MINOT, N.D. — The Burleigh County Commission will meet this week to discuss whether or not to put the question of refugee resettlement to a vote.
Previously the Commission had voted 3-2 to allow resettlement to continue, albeit with a cap (no more than 25 per year) and a requirement that Lutheran Social Services make annual reports on things like the costs of resettlement.
Per reports, it may be a non-binding vote, aimed more at measuring public sentiment than dictating an outcome. Which seems an odd thing to do. Burleigh County Commissioners are elected to lead their county. They made a decision on refugee resettlement. If the public doesn't like it, they can either recall the current commissioners or replace them on a regular election day.
If we aren't going to let elected leaders, you know, lead then maybe we should just put every policy question on Facebook for a vote so that we can be governed by the whims of that seething chowder of inflamed id.

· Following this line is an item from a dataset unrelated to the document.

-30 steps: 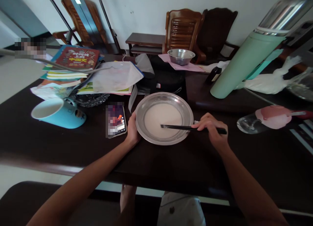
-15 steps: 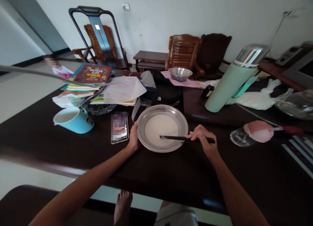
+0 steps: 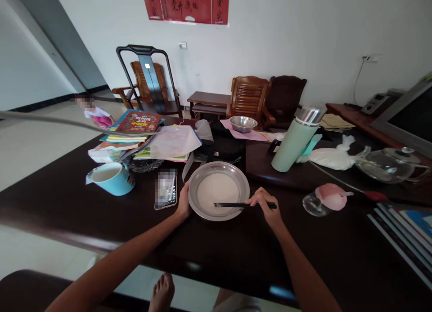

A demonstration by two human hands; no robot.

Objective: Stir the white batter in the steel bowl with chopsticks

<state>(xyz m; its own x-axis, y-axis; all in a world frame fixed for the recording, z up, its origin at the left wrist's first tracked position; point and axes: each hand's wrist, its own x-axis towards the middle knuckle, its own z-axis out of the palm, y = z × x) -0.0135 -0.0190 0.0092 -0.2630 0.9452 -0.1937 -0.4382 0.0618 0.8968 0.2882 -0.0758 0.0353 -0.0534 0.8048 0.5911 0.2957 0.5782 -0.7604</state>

Anyway, I spoke with Bismarck Mayor Steve Bakken ahead of the Burleigh County decision for an episode of Plain Talk. He was one of the leading voices against the status quo in refugee resettlement, and he says Burleigh County didn't get enough information before their vote.
"If you don't have all the numbers you need, if you don't have all the information, how do you make an informed decision?" he said.
As I already mentioned, Burleigh County is requiring annual reports, but Bakken says the county should be getting that information before allowing more resettlement to happen. He says he's not against resettlement -- "We've got a great refugee population right now, we've got a vibrant community," he told me -- but he does want limits, and he does want to understand the costs.
Communities like Burleigh County are tasked with making this decision thanks to an executive order issued by the Trump administration giving state and local governments a sort of veto over resettlement. To date, no state or local government has exercised that veto. If Burleigh County were to change course and say no to resettlement they would be the first to do so in the nation.
I asked Bakken if he feels that would make Burleigh County, or North Dakota in general, seem like an unwelcoming place.
"I say absolutely not," he said. "That's not the case at all."